Exercise directions: Copy out each line below exactly as written.

Material for the task:
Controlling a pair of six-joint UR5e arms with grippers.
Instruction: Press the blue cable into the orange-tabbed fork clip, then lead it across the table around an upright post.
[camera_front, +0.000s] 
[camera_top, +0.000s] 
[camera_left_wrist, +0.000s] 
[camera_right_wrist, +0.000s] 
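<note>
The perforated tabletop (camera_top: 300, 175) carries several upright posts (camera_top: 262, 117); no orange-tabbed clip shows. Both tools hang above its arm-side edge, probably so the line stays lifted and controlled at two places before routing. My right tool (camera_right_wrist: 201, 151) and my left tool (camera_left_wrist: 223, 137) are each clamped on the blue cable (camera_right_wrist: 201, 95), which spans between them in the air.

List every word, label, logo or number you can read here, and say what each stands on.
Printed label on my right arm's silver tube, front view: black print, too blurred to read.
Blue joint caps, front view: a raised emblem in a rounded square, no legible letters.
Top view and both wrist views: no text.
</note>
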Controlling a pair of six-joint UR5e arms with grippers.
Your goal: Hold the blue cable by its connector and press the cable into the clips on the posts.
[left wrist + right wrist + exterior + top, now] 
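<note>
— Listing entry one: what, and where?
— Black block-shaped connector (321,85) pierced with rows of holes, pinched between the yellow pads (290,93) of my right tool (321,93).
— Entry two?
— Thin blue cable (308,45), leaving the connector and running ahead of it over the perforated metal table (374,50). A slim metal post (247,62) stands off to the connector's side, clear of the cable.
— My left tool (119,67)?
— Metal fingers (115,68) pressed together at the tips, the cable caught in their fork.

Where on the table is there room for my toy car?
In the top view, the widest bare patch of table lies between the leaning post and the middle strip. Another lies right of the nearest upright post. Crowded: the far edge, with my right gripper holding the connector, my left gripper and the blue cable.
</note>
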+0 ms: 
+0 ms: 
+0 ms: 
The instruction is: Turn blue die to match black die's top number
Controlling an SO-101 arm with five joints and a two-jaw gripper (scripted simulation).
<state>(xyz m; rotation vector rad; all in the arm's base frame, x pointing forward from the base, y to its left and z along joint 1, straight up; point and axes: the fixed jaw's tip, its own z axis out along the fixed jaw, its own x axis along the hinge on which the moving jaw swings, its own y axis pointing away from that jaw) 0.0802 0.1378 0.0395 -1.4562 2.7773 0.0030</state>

Reply to the exercise:
Controlling a pair of six-joint UR5e arms with grippers.
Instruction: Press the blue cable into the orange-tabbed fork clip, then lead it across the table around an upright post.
[camera_front, +0.000s] 
[camera_top, +0.000s] 
[camera_left_wrist, +0.000s] 
[camera_right_wrist, +0.000s] 
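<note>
The perforated tabletop (camera_top: 300, 175) carries several upright posts (camera_top: 262, 117); no orange-tabbed clip shows. Both tools hang above its arm-side edge, probably so the line stays lifted and controlled at two places before routing. My right tool (camera_right_wrist: 201, 151) and my left tool (camera_left_wrist: 223, 137) are each clamped on the blue cable (camera_right_wrist: 201, 95), which spans between them in the air.

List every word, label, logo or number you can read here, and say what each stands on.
Printed label on my right arm's silver tube, front view: black print, too blurred to read.
Blue joint caps, front view: a raised emblem in a rounded square, no legible letters.
Top view and both wrist views: no text.
</note>
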Controlling a pair of six-joint UR5e arms with grippers.
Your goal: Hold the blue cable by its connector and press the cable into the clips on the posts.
[left wrist + right wrist + exterior + top, now] 
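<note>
— Listing entry one: what, and where?
— Black block-shaped connector (321,85) pierced with rows of holes, pinched between the yellow pads (290,93) of my right tool (321,93).
— Entry two?
— Thin blue cable (308,45), leaving the connector and running ahead of it over the perforated metal table (374,50). A slim metal post (247,62) stands off to the connector's side, clear of the cable.
— My left tool (119,67)?
— Metal fingers (115,68) pressed together at the tips, the cable caught in their fork.

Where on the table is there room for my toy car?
In the top view, the widest bare patch of table lies between the leaning post and the middle strip. Another lies right of the nearest upright post. Crowded: the far edge, with my right gripper holding the connector, my left gripper and the blue cable.
</note>
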+0 ms: 
+0 ms: 
+0 ms: 
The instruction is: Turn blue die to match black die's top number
Controlling an SO-101 arm with five joints and a two-jaw gripper (scripted simulation).
<state>(xyz m; rotation vector rad; all in the arm's base frame, x pointing forward from the base, y to its left and z along joint 1, straight up; point and axes: the fixed jaw's tip, its own z axis out along the fixed jaw, its own x axis along the hinge on which the moving jaw swings, its own y axis pointing away from that jaw) 0.0802 0.1378 0.0395 -1.4562 2.7773 0.0030</state>

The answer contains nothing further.